The US has already committed to stronger oversight by the Department of Commerce and stronger cooperation between European Data Protection Authorities and the FTC, which will change the system from a self-regulating one. Other developments in the US this year include the USA Freedom Act. It has ended the bulk collection of telephone data that was introduced by the Patriot Act post-9/11 and was one of the main subjects of the Snowden revelations. However, the bulk collection of internet and social media is still permitted, and it is not clear how the immunity provisions of the Cybersecurity Information Sharing Act, recently passed by the Senate, will impact on Safe Harbor 2.0.

Attitudes of other countries to data security

A further interesting development in the last year has been for certain states, such as Russia, to pass laws requiring companies to hold data on citizens of that state on servers geographically located within its borders. It remains to be seen what long-term impact this will have, but there is a clear trend towards governments in some jurisdictions deciding that data about their own citizens should be hosted within the jurisdiction, where it is easier to access that data.

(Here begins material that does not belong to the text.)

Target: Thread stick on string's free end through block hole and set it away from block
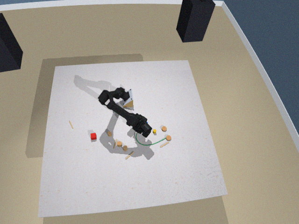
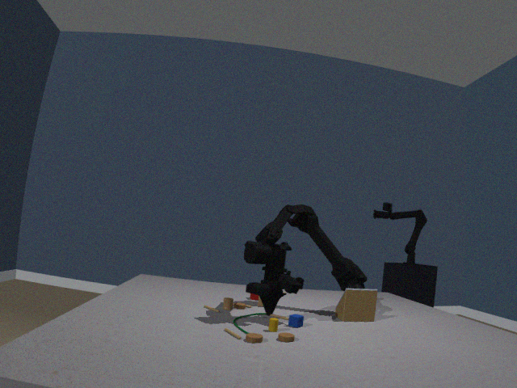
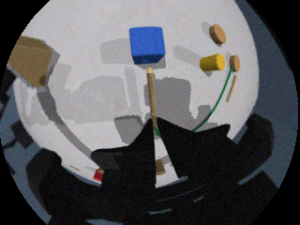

In Europe, the Schrems decision has also seen a number of data centre and cloud hosting providers deciding to open data centres physically located within the EU to enable clients to host data relating to EU citizens within the EU. Having seen a trend for years towards globalisation of cloud services, legal changes over the past year may well reverse that trend in some areas, and we expect to see a trend towards data localisation, driven by legal issues relating to data security, to continue in 2016 in Europe.

China appears to be taking a path of requiring backdoors to be installed on technologies sold to Chinese banks, and to hand over source code and submit to audits. This is under the guise of increasing cybersecurity in Chinese industries. In addition, a draft law (which has not been passed yet) proposes that companies must store all data relating to Chinese users on servers in China. China's approach to cybersecurity will no doubt develop further in 2016, but the current direction of travel indicates that Western businesses will be considering carefully how to comply with any new legislation and, in some cases, whether it is worth continuing to do business in the jurisdiction.

Interestingly however, the Trans-Pacific Partnership, agreed in 2015, takes a different approach, and Article 14.13 requires that no member country shall require companies to use or locate computing facilities in that [member country's] territory as a condition for conducting business in that territory.